Q: What is the current practice when you publish a paper? Do you get asked where your software is?

Andrew: Recently we have actually, for some of our conferences in the computational linguistics or Natural Languages Processing field. But it is not a requirement to get published. It is a friendly question rather than an obligation.

Q: Who is asking, the publisher?

Andrew: No, that’s the conference chairs who are asking but it is not a requirement. Personally I think it should be. I can understand in certain cases when for instance there are security concerns. But normally the sensitivity is on the data side rather than the software.

Q: At the moment if you read a paper the software that is linked to the paper is not available?

Andrew: Normally, if there is software with the paper the paper would have a link, normally on the first or the last page. But a large proportion of the papers don’t have a link. Normally there would be a link to GitHub, maybe 50 per cent of the time. Other than that you can dig around if you’re really looking for it, perhaps Google the name but that’s not really how it should be.

Q: So sometimes the software is available but not referenced in the paper?

Andrew: That’s correct.

Q: But why would you not reference the software in the paper when it is available?

Andrew: I am really puzzled by this [laughs]. I can think of a few reasons. One of them could be that the GitHub instance is just used as backup. The problem I have with that is that it is not referenced in the paper how much do you trust the code to be the version that is associated with the paper?

Also, the other problem with that if I’m on GitHub is that if you reference it in a paper, on GitHub you can keep changing the code and unless you “tag” it on GitHub like a version number and reference that tag in your paper you don’t know what is the correct version.

Q: What about pushing a version of the code from GitHub to [the data archiving tool] Zenodo and get a DOI?

Andrew: I didn’t know about that until recently!

Andrew presenting at Data Conversations

Q: So this mechanism is not widely known?

Andrew: I know what DOIs are but not really how you can get them.

Q: So are the issues why software isn’t shared about the lack of time or is it more technical as we have just discussed, to do with versions and ways of publishing?

Andrew: I think time and technical issues go hand in hand. To be technically better takes time and to do research takes time. It is always a tradeoff between “I want my next paper out” and spending extra time on your code. If your paper is already accepted that is “my merit” so why spend more time?

But there are incentives! When I submitted paper at an evaluation workshop I said that everybody should release their software because it was about evaluating models so it makes sense to have all the code online. So it was decided that we shouldn’t enforce the release but it was encouraged and the argument was that you are likely to get more citations. Because if your code is available people are more likely to use it and then to credit you by citing your paper. So getting more citations is a good incentive but I am not sure if there are some studies proving that releasing software correlates to more citations?

Q: There are a number of studies proving there is a positive correlation when you deposit your research data[1]. I am not aware there is one for software[2]. So maybe we need more evidence to persuade researchers to release code?

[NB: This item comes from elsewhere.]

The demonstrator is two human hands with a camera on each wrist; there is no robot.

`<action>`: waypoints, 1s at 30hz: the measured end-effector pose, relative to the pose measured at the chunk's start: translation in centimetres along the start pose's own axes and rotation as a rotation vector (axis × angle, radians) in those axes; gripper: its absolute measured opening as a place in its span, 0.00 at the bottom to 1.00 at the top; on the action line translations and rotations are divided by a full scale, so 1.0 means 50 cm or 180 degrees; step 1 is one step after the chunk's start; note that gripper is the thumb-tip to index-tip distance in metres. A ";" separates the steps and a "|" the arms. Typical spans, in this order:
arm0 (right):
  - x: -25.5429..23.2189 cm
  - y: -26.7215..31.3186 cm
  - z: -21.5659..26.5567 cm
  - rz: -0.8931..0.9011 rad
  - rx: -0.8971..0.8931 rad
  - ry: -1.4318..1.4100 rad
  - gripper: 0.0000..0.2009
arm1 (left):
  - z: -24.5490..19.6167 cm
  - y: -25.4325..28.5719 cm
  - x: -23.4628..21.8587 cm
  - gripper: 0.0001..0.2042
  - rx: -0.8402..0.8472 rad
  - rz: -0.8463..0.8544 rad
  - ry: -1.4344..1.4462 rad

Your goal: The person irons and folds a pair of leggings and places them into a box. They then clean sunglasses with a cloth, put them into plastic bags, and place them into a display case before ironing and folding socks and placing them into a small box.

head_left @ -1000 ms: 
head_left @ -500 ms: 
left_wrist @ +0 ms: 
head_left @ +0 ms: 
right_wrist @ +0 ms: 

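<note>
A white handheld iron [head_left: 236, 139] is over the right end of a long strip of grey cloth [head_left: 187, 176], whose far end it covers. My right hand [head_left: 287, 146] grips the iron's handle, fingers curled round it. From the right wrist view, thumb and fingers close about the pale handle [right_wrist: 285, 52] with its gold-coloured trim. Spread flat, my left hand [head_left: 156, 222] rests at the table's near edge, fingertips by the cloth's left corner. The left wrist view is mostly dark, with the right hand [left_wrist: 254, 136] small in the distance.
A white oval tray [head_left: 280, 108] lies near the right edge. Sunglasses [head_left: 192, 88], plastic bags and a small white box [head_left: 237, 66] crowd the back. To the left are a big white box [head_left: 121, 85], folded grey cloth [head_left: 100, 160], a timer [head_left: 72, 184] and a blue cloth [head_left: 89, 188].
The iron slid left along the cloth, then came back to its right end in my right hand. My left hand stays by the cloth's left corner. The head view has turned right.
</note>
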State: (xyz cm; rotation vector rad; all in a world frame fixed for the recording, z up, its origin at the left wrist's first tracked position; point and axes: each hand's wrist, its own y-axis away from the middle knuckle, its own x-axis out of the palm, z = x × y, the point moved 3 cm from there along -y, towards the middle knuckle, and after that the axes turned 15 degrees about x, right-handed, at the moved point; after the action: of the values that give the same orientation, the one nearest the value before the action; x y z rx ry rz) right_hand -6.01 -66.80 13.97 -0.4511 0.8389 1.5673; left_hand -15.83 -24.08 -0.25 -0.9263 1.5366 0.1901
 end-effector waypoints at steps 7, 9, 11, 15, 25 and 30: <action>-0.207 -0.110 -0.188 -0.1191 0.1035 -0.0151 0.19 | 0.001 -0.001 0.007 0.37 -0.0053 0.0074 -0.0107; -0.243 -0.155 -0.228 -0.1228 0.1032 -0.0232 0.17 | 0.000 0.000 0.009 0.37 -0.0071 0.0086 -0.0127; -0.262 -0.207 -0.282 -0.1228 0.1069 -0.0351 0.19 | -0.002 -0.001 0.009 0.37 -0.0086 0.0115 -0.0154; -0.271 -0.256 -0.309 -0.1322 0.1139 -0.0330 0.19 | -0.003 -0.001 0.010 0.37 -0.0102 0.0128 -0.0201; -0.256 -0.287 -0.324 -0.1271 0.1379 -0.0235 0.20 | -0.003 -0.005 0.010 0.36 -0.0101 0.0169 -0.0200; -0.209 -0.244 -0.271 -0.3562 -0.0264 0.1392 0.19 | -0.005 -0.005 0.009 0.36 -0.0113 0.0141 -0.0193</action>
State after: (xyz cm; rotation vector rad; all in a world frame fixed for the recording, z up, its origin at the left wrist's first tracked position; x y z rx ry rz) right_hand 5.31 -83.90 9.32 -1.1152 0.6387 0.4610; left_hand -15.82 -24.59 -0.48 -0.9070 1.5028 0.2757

Andrew: Personally I think you should do it anyway! You spend so many hours on writing software so even if it takes you a couple of hours extra to put it online it might save somebody else a lot of time doing the same thing. But some technical training could help significantly. From my understanding, the better I got at doing software development the quicker I’ve been getting at releasing code.

Q: Is that something that Lancaster University could help with? Would that be training or do we need specialists that offer support?

Andrew: I am not too sure. I have a personal interest in training myself but I am not sure how that would fit into research management.

Q: I remember that at the last Data Conversations Research Software Engineers were being discussed as a support method.

Andrew: I think that would be a great idea. They could help direct researchers. Even if they don’t do any development work for them they could have a look at the code and point them into directions and suggest “I think you should do this or that”, like re-factoring. I think that kind of supervision would be really beneficial, like a mentor even if they are not directly on that project. Just for example ten per cent of their time on a project would help.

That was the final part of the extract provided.